Problem: An exact copy of the lines, starting at the top of the listing and ending with the line that has "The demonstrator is", is the required answer. Pictures are not part of it.

Provided data:
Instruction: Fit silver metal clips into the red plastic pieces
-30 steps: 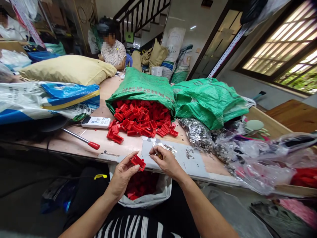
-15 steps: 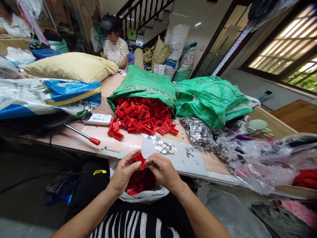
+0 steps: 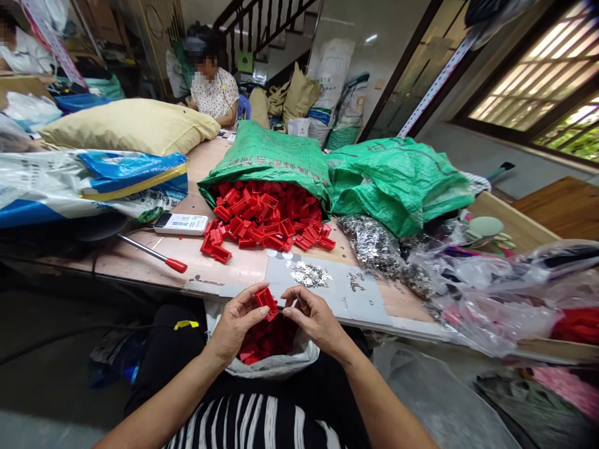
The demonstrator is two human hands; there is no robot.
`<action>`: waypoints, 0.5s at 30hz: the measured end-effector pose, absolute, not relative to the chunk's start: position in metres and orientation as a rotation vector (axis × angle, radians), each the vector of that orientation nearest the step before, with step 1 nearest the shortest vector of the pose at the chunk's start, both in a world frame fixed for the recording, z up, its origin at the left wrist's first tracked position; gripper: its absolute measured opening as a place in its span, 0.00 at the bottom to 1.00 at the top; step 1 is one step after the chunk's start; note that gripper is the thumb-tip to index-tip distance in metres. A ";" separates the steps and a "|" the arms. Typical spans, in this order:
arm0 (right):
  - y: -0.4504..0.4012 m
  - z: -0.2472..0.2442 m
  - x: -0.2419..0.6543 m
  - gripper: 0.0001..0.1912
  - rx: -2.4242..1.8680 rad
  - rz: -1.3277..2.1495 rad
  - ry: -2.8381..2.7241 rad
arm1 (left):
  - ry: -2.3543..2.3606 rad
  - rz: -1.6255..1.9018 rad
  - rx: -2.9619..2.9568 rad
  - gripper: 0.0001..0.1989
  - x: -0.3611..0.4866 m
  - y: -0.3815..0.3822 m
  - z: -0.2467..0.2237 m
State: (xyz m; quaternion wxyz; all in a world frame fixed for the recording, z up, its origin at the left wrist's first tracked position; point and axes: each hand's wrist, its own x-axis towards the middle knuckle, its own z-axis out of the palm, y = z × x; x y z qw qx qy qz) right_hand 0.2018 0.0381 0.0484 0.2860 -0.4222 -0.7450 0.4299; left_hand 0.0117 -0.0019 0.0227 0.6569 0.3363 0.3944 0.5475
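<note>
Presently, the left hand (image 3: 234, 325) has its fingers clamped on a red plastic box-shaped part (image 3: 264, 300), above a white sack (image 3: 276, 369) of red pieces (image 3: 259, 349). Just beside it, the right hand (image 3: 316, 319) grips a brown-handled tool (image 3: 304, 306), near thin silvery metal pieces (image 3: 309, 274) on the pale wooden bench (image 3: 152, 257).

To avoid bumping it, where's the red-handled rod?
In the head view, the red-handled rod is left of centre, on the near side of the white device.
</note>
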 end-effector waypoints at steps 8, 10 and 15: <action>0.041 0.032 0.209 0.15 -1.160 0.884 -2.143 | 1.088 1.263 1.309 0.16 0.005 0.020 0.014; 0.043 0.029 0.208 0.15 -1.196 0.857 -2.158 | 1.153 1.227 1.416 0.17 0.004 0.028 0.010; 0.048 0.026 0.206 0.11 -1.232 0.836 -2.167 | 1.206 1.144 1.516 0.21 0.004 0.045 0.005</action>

Response to the task:
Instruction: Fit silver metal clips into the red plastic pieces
-30 steps: 
-15 steps: 
+0 steps: 
The demonstrator is two human hands; there is no robot.

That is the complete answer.